Dowries cost a lot of money so to avoid losing money (but to also ensure that their daughters will be provided for), the logical solution is to force a man to marry her against his will.
The Indian police label this practice as "almost customary." Right ...
6. Cambodian parents build love huts for courting.
Unlike most cultures, the Kreung tribe in Cambodia encourage their teenage daughters to interact with boys in order to find a suitable husband. And these love huts? They are built as safe spaces for the girls to talk with the object of their interest and to take control of their own sexual encounters.
Because it is inappropriate for a man and woman to be seen together if they have no intention of marrying, the men must leave the love hut by morning. If a girl feels no spark with the guy she invites over, she can turn him away.
7. West Africans have "fat farms."
In Mauritania, they have a different standard of beauty. Being fat is equivalent to incredible wealth and a high status. Thus, some areas still have "fat farms," in which the older women of the village keep young girls in a room and feed them gallons of milk and couscous.
In some cases, they are force-fed and beaten if they cannot keep their food down. Yikes!
8. Celery dishes are served at Amish weddings.
This isn't a ritual per se, but it IS an example of upholding tradition and culture. Since the Amish frown upon gossip, no one knows if someone in their community is getting married until it is announced in church a few weeks before the big day ... unless they notice a large surplus of celery stalks in someone's garden.
That usually means someone is getting hitched and they are preparing necessary ingredients for the wedding feast. No one really knows why, though. It's just ... a tradition.
9. In China, men "visit" girls over bonfires.

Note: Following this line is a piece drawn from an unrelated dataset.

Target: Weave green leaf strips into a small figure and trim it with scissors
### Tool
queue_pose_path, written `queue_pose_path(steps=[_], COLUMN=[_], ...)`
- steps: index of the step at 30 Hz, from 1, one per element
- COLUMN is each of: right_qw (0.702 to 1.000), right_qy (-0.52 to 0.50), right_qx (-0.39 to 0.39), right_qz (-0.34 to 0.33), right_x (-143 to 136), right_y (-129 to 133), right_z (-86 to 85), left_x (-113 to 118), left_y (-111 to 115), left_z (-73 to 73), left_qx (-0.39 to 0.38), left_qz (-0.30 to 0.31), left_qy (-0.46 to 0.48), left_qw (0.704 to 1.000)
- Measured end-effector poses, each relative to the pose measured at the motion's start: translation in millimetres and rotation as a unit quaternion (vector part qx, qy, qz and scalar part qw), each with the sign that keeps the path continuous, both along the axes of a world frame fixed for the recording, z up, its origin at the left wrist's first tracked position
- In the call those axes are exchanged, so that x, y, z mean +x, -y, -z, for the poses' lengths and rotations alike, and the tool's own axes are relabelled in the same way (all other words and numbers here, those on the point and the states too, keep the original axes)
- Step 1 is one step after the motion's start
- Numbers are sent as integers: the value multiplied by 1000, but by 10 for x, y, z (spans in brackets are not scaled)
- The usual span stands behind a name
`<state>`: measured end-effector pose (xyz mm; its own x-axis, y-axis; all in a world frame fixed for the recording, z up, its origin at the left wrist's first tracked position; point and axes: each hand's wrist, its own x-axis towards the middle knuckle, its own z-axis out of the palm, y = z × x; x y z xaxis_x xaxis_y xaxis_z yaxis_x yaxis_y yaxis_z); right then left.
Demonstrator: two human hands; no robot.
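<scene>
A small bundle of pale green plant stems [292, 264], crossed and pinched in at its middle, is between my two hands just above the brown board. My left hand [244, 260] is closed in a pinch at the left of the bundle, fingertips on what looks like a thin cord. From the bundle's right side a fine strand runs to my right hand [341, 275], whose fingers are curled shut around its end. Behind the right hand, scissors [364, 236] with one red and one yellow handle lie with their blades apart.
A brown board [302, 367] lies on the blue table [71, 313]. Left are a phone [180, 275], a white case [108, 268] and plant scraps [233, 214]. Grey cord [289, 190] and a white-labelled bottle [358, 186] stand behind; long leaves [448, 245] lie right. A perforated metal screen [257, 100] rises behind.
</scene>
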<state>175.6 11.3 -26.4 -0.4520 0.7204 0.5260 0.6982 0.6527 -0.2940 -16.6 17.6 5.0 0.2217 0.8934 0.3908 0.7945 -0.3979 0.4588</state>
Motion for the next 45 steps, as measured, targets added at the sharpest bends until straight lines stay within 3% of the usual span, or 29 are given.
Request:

The Dai people have an annual courtship ritual that involves the young women sitting together in a bonfire with their spinning wheels. Meanwhile, the young men, while wearing red blankets and playing musical instruments, choose a woman to serenade.
If she likes him back, she'll invite him to sit with her on a stool she keeps with her. Wrapped in his red blanket, they talk. A serenade and warm blanket bathed in the romantic glow of a bonfire? Very romantic! (And we're not even being sarcastic!)
10. In Bhutan, men "nighthunt" and break into women's bedrooms.
Apparently, breaking and entering isn't a crime if it's in the name of love. Night hunting is a popular practice amongst the young men of Bhutan, when they prowl the streets at night, find their potential lover's house, break in through the window, and join her in bed.
Some people actually consider this practice as a type of game but, you know, it can be annoying for the girls who don't want these weirdos climbing into bed with them. So, they sometimes have to vary their sleeping locations.
If the guy happens to get caught or get her pregnant, he has to marry the girl. Guess you have that to consider if you're thinking about sneaking into some poor girl's room.